--- Work instructions ---
Draw out every line with the word "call" from the listing below.

--- Exercise data ---
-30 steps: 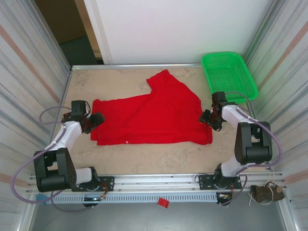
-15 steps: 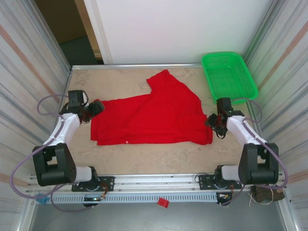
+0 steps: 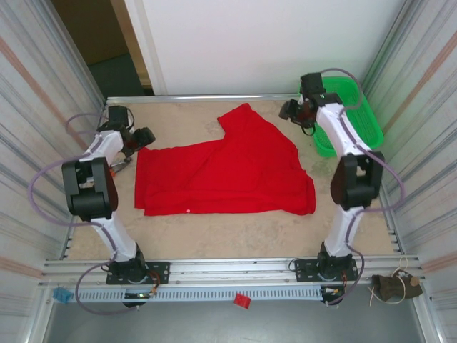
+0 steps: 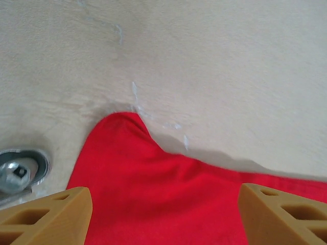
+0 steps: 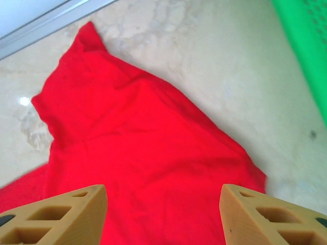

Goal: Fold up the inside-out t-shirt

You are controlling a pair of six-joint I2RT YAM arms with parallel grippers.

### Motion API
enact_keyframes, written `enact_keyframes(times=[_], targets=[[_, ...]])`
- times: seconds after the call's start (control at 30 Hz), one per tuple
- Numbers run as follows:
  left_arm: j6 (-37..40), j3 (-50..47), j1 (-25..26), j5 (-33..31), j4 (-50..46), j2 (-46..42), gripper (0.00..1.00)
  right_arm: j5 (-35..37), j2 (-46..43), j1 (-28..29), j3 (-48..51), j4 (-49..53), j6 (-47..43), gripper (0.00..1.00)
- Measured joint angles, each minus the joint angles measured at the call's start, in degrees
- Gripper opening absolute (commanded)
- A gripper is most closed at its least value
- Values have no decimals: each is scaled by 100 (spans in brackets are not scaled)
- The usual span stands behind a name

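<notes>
Both arms have swung to the far corners. The t-shirt (image 3: 228,175) lies flat on the table (image 3: 214,239) between the grippers. The left gripper (image 3: 145,136) is spread and empty over its corner. The right gripper (image 3: 289,111) is spread and empty beside the far sleeve.

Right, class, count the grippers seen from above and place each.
2. The left gripper is by the t-shirt's far left corner; the right gripper is between the t-shirt and the green basket.
</notes>
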State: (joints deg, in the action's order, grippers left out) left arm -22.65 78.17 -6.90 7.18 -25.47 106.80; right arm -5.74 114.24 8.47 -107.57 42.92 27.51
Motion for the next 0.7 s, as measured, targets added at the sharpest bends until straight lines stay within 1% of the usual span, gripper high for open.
enact_keyframes(times=[0.17,0.23,0.27,0.33,0.43,0.7], targets=[[-11,402,46,-122,-107,549,76,-186,1580,17,-2124,258,-133,70],[-28,485,68,-129,-133,702,76,-258,2149,17,-2927,310,-162,76],[-33,487,87,-129,-136,743,76,-304,2385,17,-3248,334,-170,77],[-66,487,105,-127,-170,813,77,-382,2874,17,-3877,334,-197,82],[-70,487,125,-131,-177,870,77,-503,3239,20,-4118,210,-225,84],[-72,516,125,-122,-173,994,77,-592,3832,96,-4155,-437,-92,83]])
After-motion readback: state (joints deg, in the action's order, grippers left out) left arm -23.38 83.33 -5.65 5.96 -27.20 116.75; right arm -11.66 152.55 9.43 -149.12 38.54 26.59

--- Written response ---
- times: seconds after the call's start (control at 30 Hz), one per tuple
- Measured joint angles, each minus the joint angles measured at the call's start, in degrees

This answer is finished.